”
“是啊……咳咳……”蒋洲成捂着胸口笑起来,“可惜医生医术太高,要不然我被打残了,怎么着不得拿个五千万呢……”
话音未落他的下巴已经被一把掐住了。
“你就是一坨低贱的垃圾,”蒋凯眯起眼睛冰冷地盯着他,“你存在的价值就是给我创造价值,对此你要是有任何异议……”
“我哪敢有异议呀,”蒋洲成冷汗淋漓地笑着摸上他的手背,温柔地打断他,“只是还有个唯二目的,您别忘了。”
他压低声音,笑意加深:“生了那场病之后您再也没法有孩子了,我是您唯一的种……这辈子唯一一个。
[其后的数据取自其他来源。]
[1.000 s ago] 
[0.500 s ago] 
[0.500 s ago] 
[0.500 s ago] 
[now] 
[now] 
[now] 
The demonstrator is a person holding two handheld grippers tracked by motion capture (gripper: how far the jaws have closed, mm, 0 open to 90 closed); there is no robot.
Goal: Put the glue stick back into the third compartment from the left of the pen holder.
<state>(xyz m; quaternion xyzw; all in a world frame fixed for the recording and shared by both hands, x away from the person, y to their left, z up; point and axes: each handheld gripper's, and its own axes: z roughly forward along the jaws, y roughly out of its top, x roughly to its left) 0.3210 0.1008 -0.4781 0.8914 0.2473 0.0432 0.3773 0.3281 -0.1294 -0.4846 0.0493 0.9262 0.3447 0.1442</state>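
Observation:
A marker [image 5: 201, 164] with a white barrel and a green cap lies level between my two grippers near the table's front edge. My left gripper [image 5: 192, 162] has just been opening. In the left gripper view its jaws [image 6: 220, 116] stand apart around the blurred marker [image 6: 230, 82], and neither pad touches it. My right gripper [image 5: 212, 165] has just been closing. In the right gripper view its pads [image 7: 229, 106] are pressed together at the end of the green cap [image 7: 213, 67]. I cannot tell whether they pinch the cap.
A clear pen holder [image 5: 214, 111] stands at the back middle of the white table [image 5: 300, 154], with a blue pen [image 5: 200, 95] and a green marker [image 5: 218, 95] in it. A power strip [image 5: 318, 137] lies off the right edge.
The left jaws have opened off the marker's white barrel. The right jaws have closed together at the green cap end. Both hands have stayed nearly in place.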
”
蒋凯额角的青筋都在抽搐,猛地甩开他:“现在医疗技术那么发达,说不定哪天我的身体就又可以了!到时候你这野种……”
蒋凯还在谩骂,但蒋洲成已经没有再听了,他的视线飘到自己绑着绷带的脚上,思绪又回到了那天的情形中。
回忆中滕时一脚踹向自己的胸口,他的腿修长笔直,踹人的时候竟然有种奇异的美感。
裤子在他的小腿上绷紧,勾勒出优美的线条,配上那张俊美无双的脸上冷淡的表情和狠厉的动作,竟然给人一种,非常禁欲又情-色的感觉……
蒋凯还在骂:“等医疗技术发达了,我一定生个十个八个,你这贱-种只配在后厨刷碗!跪在地上擦地!”
蒋洲成看着他,深情温柔,心情愉悦。
我不会让你活到那一天的,父亲。
但他嘴里说出来的却是:“那就祝您长命百岁吧,父亲。”
蒋凯看着他那油盐不进的样子只觉得恶心又烦,终于兴趣全失,呸了一声,摔门而去。